* _Problem_
Would you return the data exactly as given, except for its pictures?
=== Section Start ===
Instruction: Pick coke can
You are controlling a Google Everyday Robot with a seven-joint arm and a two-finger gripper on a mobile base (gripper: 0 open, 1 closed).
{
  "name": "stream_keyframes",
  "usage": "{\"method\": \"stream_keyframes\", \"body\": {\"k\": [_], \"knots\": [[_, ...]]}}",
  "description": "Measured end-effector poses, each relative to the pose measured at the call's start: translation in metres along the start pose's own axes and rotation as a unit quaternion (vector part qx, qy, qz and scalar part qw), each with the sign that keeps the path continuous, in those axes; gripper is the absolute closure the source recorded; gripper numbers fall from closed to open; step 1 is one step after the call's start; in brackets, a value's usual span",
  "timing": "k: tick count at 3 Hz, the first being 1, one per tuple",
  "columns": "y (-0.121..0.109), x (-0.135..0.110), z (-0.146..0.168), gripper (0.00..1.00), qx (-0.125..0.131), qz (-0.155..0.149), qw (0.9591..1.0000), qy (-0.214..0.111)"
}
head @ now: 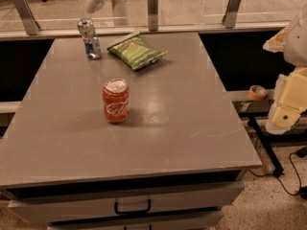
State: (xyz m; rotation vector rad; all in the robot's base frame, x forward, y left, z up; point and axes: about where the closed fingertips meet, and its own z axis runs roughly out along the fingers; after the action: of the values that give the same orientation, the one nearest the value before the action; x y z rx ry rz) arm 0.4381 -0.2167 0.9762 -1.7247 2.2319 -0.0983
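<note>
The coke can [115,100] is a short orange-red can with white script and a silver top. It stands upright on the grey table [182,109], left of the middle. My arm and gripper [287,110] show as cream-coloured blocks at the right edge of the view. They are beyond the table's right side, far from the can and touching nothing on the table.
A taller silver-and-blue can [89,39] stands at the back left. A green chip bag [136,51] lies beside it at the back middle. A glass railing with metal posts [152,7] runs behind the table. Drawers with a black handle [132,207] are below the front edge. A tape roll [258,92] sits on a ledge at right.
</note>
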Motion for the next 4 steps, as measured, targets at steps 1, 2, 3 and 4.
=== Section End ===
* _Solution to this task_
Instruction: Pick coke can
You are controlling a Google Everyday Robot with a seven-joint arm and a two-finger gripper on a mobile base (gripper: 0 open, 1 closed).
{
  "name": "stream_keyframes",
  "usage": "{\"method\": \"stream_keyframes\", \"body\": {\"k\": [_], \"knots\": [[_, ...]]}}",
  "description": "Measured end-effector poses, each relative to the pose measured at the call's start: translation in metres along the start pose's own axes and rotation as a unit quaternion (vector part qx, qy, qz and scalar part qw), each with the sign that keeps the path continuous, in those axes; gripper is the absolute closure the source recorded; gripper numbers fall from closed to open; step 1 is one step after the call's start; in brackets, a value's usual span",
  "timing": "k: tick count at 3 Hz, the first being 1, one per tuple",
  "columns": "y (-0.121..0.109), x (-0.135..0.110), z (-0.146..0.168), gripper (0.00..1.00), qx (-0.125..0.131), qz (-0.155..0.149), qw (0.9591..1.0000), qy (-0.214..0.111)"
}
head @ now: 
State: (xyz m; rotation vector rad; all in the robot's base frame, x forward, y left, z up; point and axes: about where the closed fingertips meet, and its own z axis runs roughly out along the fingers; after the action: of the values that give the same orientation, the one nearest the value before the action; x y z rx ry rz) arm 0.4381 -0.2167 0.9762 -1.7247 2.2319 -0.0983
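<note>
The coke can [115,100] is a short orange-red can with white script and a silver top. It stands upright on the grey table [182,109], left of the middle. My arm and gripper [287,110] show as cream-coloured blocks at the right edge of the view. They are beyond the table's right side, far from the can and touching nothing on the table.
A taller silver-and-blue can [89,39] stands at the back left. A green chip bag [136,51] lies beside it at the back middle. A glass railing with metal posts [152,7] runs behind the table. Drawers with a black handle [132,207] are below the front edge. A tape roll [258,92] sits on a ledge at right.
</note>
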Motion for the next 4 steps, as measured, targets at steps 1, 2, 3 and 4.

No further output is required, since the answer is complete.